* **What you will do**
Set down the entries once more exactly as they were written.

### Excerpted data ###

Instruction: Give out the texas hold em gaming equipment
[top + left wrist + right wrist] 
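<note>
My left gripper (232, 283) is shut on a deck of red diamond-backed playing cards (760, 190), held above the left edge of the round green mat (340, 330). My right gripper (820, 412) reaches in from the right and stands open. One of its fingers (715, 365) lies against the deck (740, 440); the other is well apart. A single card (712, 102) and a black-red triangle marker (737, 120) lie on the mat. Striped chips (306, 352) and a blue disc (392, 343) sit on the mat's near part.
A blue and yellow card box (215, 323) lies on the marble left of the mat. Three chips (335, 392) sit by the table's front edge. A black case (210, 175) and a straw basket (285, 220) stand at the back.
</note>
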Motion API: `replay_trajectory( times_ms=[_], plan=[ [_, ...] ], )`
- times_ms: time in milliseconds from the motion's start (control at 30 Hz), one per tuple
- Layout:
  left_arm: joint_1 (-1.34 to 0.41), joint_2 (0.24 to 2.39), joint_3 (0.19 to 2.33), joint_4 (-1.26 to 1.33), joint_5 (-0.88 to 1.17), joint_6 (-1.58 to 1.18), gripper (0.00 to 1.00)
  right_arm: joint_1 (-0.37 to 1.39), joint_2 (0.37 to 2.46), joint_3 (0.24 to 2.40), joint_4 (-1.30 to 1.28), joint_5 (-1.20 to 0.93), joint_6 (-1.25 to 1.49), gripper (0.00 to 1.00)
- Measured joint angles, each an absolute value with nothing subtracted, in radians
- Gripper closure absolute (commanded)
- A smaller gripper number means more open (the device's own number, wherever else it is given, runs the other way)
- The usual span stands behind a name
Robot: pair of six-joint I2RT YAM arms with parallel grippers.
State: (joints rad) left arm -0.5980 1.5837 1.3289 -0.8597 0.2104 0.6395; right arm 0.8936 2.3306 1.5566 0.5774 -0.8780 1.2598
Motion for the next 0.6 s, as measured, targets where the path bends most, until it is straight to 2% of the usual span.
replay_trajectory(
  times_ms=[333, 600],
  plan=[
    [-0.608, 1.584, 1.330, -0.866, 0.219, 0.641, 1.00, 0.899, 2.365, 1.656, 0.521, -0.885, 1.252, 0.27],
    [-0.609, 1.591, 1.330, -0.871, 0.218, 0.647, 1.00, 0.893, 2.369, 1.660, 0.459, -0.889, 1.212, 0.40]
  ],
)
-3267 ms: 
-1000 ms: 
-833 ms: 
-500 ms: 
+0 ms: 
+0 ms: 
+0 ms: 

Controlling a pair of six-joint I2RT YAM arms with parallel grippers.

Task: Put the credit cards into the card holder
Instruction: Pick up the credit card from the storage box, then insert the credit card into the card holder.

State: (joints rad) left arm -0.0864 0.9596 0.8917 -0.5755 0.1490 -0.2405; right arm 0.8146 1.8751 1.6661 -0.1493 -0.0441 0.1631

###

* **Problem solution**
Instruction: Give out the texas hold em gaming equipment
[top + left wrist + right wrist] 
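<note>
My left gripper (232, 283) is shut on a deck of red diamond-backed playing cards (760, 190), held above the left edge of the round green mat (340, 330). My right gripper (820, 412) reaches in from the right and stands open. One of its fingers (715, 365) lies against the deck (740, 440); the other is well apart. A single card (712, 102) and a black-red triangle marker (737, 120) lie on the mat. Striped chips (306, 352) and a blue disc (392, 343) sit on the mat's near part.
A blue and yellow card box (215, 323) lies on the marble left of the mat. Three chips (335, 392) sit by the table's front edge. A black case (210, 175) and a straw basket (285, 220) stand at the back.
</note>
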Motion API: `replay_trajectory( times_ms=[_], plan=[ [_, ...] ], )`
- times_ms: time in milliseconds from the motion's start (control at 30 Hz), one per tuple
- Layout:
  left_arm: joint_1 (-1.34 to 0.41), joint_2 (0.24 to 2.39), joint_3 (0.19 to 2.33), joint_4 (-1.26 to 1.33), joint_5 (-0.88 to 1.17), joint_6 (-1.58 to 1.18), gripper (0.00 to 1.00)
  right_arm: joint_1 (-0.37 to 1.39), joint_2 (0.37 to 2.46), joint_3 (0.24 to 2.40), joint_4 (-1.30 to 1.28), joint_5 (-1.20 to 0.93), joint_6 (-1.25 to 1.49), gripper (0.00 to 1.00)
- Measured joint angles, each an absolute value with nothing subtracted, in radians
- Gripper closure absolute (commanded)
- A smaller gripper number means more open (the device's own number, wherever else it is given, runs the other way)
- The usual span stands behind a name
Robot: pair of six-joint I2RT YAM arms with parallel grippers.
State: (joints rad) left arm -0.5980 1.5837 1.3289 -0.8597 0.2104 0.6395; right arm 0.8936 2.3306 1.5566 0.5774 -0.8780 1.2598
Motion for the next 0.6 s, as measured, targets where the path bends most, until it is straight to 2% of the usual span.
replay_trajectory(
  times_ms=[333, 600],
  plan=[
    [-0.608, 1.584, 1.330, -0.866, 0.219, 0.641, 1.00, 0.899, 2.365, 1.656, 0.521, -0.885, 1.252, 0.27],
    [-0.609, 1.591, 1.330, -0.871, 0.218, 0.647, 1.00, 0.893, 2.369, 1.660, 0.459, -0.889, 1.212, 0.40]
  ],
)
-3267 ms: 
-1000 ms: 
-833 ms: 
-500 ms: 
+0 ms: 
+0 ms: 
+0 ms: 

Controlling a pair of six-joint I2RT YAM arms with parallel grippers.

Task: Put the credit cards into the card holder
Instruction: Pick up the credit card from the storage box, then insert the credit card into the card holder.

State: (joints rad) left arm -0.0864 0.9596 0.8917 -0.5755 0.1490 -0.2405; right arm 0.8146 1.8751 1.6661 -0.1493 -0.0441 0.1631

Nothing remains to be done in this exercise.